Marco Júnior falou em nome dos alunos formandos e agradeceu aos recuperandos educadores cada momento compartilhado com eles nas descobertas do processo de aprendizagem.

Ao final, João Paulo, que também atuou como mestre de cerimônias da formatura, fez o seguinte agradecimento ao coordenador do Programa Novos Rumos, desembargador Joaquim Alves de Andrade: “o senhor idealizou esse trabalho junto com a Brisa e o fez com o coração e com a confiança no ser humano. A certeza de que podíamos contar com o senhor fez o nosso time funcionar. A cada dia este time vai engrossando suas fileiras. Seu sonho foi contagiando um grande batalhão. Estamos juntos, obrigado por tudo”.
Presenças

Estavam presentes também à solenidade de formatura o desembargador Jarbas Ladeira e o juiz Luiz Carlos Rezende e Santos, coordenadores do Programa Novos Rumos, além da diretora da Escola Estadual Professor Leon Renault, Antônia Mary Martins dos Santos.
O magistrado Luiz Carlos chamou os formandos de “meus colegas de diploma da Escola Leon Renault” por, coincidentemente, ter se formado na escola e por sua mãe ter exercido o magistério na mesma instituição.

Continuidade

Esses formandos darão continuidade aos estudos, agora para concluir o ensino fundamental no programa de educação de jovens e adultos (EJA). O EJA em Santa Luzia é ministrado pelo Sesiminas, por meio do Projeto Recuperando, do Instituto Minas pela Paz (IMPP), outro grande parceiro das unidades apaquianas. No último dia 26 de janeiro, dez recuperandos foram diplomados na nona série.
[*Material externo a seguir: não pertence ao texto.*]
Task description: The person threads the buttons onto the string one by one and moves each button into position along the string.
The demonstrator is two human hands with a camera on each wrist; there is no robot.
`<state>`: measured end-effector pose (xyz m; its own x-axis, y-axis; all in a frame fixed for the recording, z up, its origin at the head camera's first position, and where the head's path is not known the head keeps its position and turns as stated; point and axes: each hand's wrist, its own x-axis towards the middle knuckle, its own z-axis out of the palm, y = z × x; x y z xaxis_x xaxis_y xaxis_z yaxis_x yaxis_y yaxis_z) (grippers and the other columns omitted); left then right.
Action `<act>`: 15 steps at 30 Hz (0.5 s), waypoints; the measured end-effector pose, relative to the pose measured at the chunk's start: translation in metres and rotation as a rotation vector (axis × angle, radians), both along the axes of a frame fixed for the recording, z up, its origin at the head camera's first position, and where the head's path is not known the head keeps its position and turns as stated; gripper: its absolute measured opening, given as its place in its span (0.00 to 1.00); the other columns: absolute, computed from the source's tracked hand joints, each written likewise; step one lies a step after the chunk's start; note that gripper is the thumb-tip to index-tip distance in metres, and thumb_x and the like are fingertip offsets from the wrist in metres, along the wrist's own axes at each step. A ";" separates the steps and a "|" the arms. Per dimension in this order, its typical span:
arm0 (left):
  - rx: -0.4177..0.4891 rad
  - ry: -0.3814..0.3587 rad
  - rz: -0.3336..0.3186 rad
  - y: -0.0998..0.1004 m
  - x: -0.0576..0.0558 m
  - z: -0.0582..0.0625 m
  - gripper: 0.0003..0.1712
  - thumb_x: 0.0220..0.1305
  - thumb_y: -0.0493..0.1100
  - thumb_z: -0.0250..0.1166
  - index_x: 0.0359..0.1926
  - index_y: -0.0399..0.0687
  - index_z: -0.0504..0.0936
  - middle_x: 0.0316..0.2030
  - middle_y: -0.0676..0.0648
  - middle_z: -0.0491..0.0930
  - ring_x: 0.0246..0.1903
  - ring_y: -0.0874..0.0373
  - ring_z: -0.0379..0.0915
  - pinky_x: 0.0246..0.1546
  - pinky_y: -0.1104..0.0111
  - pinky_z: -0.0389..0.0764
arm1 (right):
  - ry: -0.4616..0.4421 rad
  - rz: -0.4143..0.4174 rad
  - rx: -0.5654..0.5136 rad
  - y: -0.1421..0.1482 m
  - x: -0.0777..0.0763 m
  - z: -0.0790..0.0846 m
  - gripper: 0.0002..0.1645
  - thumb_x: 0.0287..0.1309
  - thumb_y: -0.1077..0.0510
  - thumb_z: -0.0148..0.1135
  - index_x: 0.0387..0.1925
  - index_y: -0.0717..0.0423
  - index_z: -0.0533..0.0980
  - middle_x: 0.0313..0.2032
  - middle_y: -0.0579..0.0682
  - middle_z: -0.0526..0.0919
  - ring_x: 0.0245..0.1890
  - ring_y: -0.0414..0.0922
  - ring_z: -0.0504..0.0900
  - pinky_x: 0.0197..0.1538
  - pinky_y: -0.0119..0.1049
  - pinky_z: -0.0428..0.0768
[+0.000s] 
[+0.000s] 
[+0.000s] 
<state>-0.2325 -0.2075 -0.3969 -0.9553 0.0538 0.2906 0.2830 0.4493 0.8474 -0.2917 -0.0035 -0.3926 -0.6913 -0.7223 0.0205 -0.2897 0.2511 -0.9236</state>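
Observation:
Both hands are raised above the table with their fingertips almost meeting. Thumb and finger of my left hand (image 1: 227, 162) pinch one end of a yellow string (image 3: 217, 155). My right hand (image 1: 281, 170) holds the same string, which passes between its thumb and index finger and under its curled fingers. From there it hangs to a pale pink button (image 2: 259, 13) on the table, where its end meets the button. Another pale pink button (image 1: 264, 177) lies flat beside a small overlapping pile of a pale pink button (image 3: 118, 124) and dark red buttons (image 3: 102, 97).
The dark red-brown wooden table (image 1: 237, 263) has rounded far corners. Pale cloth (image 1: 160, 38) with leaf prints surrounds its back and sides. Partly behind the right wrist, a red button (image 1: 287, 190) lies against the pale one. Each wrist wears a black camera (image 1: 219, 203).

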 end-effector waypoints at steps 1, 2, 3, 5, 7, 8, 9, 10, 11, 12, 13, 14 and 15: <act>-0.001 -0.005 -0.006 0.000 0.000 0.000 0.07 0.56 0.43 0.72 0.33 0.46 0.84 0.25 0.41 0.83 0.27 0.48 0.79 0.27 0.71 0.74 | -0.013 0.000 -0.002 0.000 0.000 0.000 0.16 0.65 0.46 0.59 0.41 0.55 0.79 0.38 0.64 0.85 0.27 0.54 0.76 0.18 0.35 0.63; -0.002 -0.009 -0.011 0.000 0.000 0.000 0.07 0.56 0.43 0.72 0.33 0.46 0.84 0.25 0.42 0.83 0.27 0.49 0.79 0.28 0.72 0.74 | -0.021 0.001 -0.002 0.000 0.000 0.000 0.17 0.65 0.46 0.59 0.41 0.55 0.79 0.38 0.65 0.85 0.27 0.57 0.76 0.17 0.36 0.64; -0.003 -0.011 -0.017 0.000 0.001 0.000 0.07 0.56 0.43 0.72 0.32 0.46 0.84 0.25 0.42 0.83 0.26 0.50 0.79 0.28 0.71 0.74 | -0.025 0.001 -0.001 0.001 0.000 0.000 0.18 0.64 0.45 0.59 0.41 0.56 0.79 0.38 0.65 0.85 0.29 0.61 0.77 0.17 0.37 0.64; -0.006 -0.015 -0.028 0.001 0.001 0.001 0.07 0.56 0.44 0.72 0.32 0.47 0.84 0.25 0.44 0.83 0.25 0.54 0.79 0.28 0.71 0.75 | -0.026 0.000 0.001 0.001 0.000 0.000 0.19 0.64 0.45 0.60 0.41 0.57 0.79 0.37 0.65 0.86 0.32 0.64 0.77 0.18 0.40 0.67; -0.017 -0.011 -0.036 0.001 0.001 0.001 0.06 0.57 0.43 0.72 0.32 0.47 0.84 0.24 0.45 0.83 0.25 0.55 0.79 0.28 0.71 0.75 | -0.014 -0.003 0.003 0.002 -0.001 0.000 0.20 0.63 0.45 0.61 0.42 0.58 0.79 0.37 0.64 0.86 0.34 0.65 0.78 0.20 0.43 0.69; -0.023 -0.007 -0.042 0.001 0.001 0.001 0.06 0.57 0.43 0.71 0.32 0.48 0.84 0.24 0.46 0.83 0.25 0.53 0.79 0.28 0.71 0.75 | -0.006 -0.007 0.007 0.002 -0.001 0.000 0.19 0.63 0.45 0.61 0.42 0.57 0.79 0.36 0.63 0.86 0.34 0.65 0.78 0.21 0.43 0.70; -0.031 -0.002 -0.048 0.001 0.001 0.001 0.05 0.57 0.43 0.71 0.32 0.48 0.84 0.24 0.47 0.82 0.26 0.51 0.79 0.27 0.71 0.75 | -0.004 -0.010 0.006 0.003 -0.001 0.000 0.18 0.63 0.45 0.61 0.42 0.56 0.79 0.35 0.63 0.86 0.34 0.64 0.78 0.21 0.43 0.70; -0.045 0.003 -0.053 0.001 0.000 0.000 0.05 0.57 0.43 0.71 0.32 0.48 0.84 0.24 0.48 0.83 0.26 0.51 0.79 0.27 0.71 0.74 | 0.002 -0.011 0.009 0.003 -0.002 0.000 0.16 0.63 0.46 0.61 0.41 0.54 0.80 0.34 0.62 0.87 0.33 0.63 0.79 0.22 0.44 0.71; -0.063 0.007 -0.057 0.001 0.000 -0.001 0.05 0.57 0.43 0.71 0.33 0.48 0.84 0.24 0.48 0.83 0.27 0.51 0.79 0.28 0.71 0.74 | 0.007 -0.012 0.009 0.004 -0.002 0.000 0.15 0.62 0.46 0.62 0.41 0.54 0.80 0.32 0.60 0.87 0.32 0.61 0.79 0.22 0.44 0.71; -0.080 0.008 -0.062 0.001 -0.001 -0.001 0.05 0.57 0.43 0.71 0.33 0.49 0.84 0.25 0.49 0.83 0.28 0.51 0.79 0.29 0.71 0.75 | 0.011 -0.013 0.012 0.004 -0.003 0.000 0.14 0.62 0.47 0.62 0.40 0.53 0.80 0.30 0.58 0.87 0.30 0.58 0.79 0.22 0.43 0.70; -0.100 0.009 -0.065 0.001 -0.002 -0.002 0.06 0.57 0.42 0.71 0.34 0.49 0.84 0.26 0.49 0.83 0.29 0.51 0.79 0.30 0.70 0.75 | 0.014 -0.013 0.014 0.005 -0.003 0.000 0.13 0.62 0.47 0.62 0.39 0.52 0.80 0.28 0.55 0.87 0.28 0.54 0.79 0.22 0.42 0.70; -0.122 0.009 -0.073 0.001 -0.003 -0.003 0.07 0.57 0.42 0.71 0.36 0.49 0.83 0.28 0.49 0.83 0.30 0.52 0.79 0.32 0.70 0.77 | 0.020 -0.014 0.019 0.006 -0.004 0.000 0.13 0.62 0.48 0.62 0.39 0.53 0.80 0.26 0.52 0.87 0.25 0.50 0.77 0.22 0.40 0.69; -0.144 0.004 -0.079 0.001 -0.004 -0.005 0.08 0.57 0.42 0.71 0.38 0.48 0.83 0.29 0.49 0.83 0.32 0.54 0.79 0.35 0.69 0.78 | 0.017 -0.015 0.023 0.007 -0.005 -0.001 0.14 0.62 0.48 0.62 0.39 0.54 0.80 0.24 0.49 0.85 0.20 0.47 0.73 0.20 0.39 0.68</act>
Durante a solenidade de formatura, o diretor executivo do IMPP, Maurílio Pedrosa, lembrou que o TJMG abriu as portas da Apac de Santa Luzia, possibilitando o desenvolvimento de projetos educacionais na entidade.
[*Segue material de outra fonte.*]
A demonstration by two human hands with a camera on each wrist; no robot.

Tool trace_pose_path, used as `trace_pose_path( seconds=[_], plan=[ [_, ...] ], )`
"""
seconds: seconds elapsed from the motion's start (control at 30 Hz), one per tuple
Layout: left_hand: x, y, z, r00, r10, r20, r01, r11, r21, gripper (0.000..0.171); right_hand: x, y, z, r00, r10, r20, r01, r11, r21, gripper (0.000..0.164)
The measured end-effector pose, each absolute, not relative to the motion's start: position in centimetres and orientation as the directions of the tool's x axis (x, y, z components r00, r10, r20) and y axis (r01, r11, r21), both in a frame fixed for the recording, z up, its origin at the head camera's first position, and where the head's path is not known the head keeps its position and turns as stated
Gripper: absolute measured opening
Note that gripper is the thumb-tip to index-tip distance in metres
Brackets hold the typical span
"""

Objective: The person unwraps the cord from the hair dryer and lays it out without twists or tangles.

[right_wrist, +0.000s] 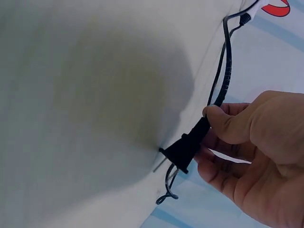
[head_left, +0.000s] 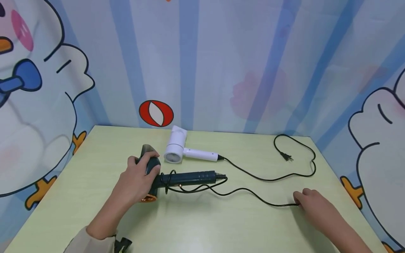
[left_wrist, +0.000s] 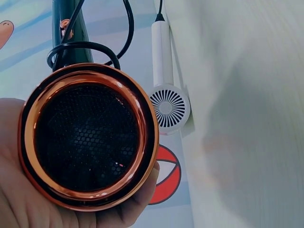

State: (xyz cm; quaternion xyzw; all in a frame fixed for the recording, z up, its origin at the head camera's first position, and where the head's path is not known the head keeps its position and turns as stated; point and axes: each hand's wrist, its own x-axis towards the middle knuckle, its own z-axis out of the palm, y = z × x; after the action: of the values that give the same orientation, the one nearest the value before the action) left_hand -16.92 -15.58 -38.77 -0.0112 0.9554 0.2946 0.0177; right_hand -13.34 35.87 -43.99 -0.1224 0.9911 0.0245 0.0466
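Note:
My left hand (head_left: 136, 181) grips the barrel of a dark green hair dryer (head_left: 190, 179) at the left of the table. Its copper-rimmed mesh intake (left_wrist: 88, 137) fills much of the left wrist view. Some of its black cord (head_left: 246, 189) loops around the handle, and the rest stretches right across the table. At that cord's end, my right hand (head_left: 317, 209) pinches the black plug (right_wrist: 185, 149) between thumb and fingers. The plug's prongs point away from the hand in the right wrist view; in the head view the hand hides the plug.
Behind the green dryer lies a white hair dryer (head_left: 200, 154) on the pale table (head_left: 221, 228). Its black cord (head_left: 269, 180) curves to the back right, ending in a loose plug (head_left: 287, 156). A cartoon-printed curtain (head_left: 209, 63) stands behind the table.

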Motion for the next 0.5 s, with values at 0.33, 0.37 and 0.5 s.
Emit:
trace_pose_path(
  seconds=[0.33,0.37,0.5],
  plan=[
    [-16.7,-16.2,-38.5,-0.999,-0.014,-0.05,-0.04,0.829,0.558,0.045,-12.2,37.2,-45.0,-0.971,-0.177,-0.158,-0.188,0.981,0.056,0.026],
    [-16.7,-16.3,-38.5,-0.999,-0.014,-0.052,-0.04,0.829,0.558,0.045,-12.2,37.3,-45.0,-0.973,-0.157,-0.171,-0.167,0.985,0.046,0.026],
    [-16.8,-16.4,-38.5,-0.998,-0.014,-0.058,-0.045,0.828,0.559,0.046,-12.4,38.1,-45.2,-0.975,-0.067,-0.211,-0.064,0.998,-0.019,0.022]
  ],
)
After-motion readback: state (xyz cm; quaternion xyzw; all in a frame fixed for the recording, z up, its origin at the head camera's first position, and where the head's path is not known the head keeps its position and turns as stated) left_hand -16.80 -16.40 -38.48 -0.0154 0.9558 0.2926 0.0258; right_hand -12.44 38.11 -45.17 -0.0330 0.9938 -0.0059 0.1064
A professora do Sesiminas Romilda Assunção, que acompanhou a primeira turma do EJA fundamental, frisou que nos seus 18 anos de magistério nunca tinha passado por uma experiência tão fantástica. “Lá fora, os alunos não valorizam tanto os ensinamentos quanto os que estão aqui dentro, os recuperandos demonstraram muito mais carinho e respeito pelo professor”, completou.
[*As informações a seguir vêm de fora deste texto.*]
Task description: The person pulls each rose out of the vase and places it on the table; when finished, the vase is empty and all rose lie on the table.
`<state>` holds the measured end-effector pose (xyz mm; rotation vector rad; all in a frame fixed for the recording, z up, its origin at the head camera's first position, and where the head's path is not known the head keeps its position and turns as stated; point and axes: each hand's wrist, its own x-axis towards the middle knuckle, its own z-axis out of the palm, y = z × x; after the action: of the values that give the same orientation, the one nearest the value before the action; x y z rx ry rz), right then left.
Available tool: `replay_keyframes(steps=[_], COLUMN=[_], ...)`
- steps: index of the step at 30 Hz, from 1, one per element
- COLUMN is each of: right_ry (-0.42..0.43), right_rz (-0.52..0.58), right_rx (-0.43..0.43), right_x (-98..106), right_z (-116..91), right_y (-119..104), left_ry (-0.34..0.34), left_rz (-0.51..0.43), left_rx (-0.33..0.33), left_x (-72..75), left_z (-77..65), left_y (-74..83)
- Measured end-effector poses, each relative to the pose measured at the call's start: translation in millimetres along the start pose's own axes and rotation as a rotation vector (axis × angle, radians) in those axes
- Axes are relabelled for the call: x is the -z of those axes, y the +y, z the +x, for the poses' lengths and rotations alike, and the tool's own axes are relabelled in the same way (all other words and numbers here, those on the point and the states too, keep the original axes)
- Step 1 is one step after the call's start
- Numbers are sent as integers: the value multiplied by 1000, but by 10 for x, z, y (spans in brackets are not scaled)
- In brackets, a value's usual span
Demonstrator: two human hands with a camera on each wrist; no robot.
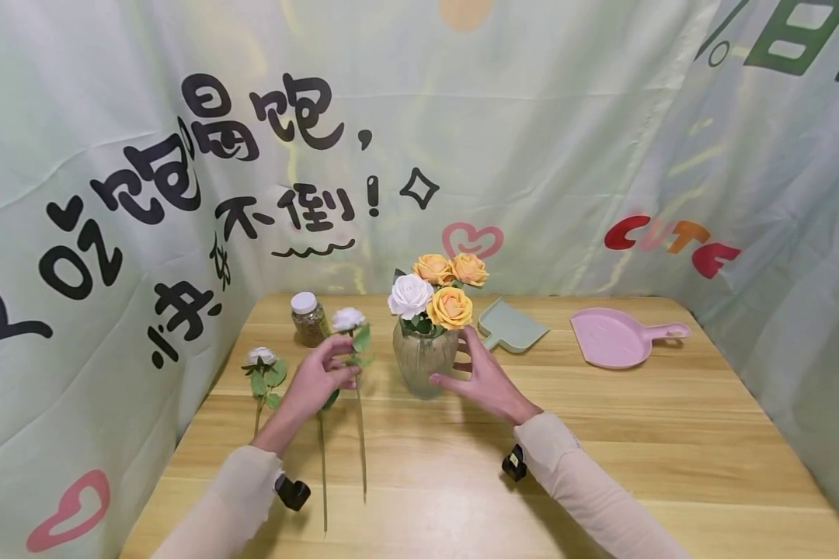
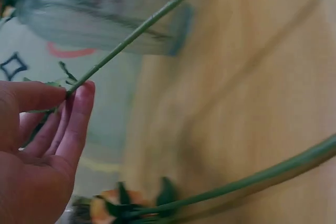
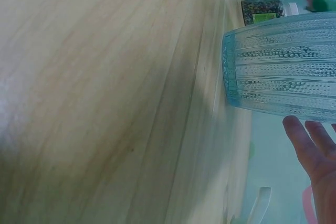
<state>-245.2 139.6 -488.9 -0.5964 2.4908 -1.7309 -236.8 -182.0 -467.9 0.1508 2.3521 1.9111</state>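
Note:
My left hand (image 1: 322, 376) pinches the stem (image 2: 142, 27) of a white rose (image 1: 349, 318) just below its bloom, left of the vase. The stem hangs down towards the table. An upright ribbed glass vase (image 1: 422, 365) stands mid-table and holds a white rose (image 1: 410, 296) and several orange roses (image 1: 450, 308). At the vase's right side, my right hand (image 1: 485, 380) rests its fingers against the glass, thumb in front. Below my left hand lies another green stem (image 1: 324, 473); its peach-orange bloom (image 2: 105, 208) is hidden behind that hand in the head view.
A white-lidded jar (image 1: 311, 320) of dark grains stands at the back left. Another white rose (image 1: 260, 356) lies at the left edge. Behind the vase on the right are a grey-green dustpan (image 1: 513, 326) and a pink dustpan (image 1: 611, 338). Printed curtains (image 1: 545, 155) enclose the table.

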Motion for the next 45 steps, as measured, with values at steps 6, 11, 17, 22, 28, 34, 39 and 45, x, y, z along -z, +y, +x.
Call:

Para a mulher de um formando, Erica Araújo dos Santos, a Apac tem provocado uma mudança de vida em seu marido. “Sinto-me orgulhosa por ele ser um dos formandos da primeira turma do EJA fundamental da Apac de Santa Luzia”, ressaltou.

Minas pela paz

O Instituto Minas pela Paz (IMPP) é uma organização da sociedade civil de interesse público (Oscip) criada a partir da iniciativa da Federação das Indústrias do Estado de Minas Gerais (Fiemg) e das maiores empresas do Estado, com o objetivo de contribuir com o governo para combater a violência e reduzir a criminalidade em Minas Gerais. Uma de suas iniciativas é o Projeto Recuperando, que tem o objetivo de oferecer formação educacional, por meio do Sesiminas, e capacitação profissional, através do Senai, aos recuperandos das Apacs de Sete Lagoas, Governador Valadares, Itaúna, Ituiutaba, Lagoa da Prata, Nova Lima, Pouso Alegre, São João del-Rei e Santa Luzia.
Durante o período de 2009 a 2011, nessas nove Apacs, foram certificados 798 recuperandos que concluíram o ensino fundamental pelo Sesi e 549 que participaram de cursos de capacitação profissional do Senai.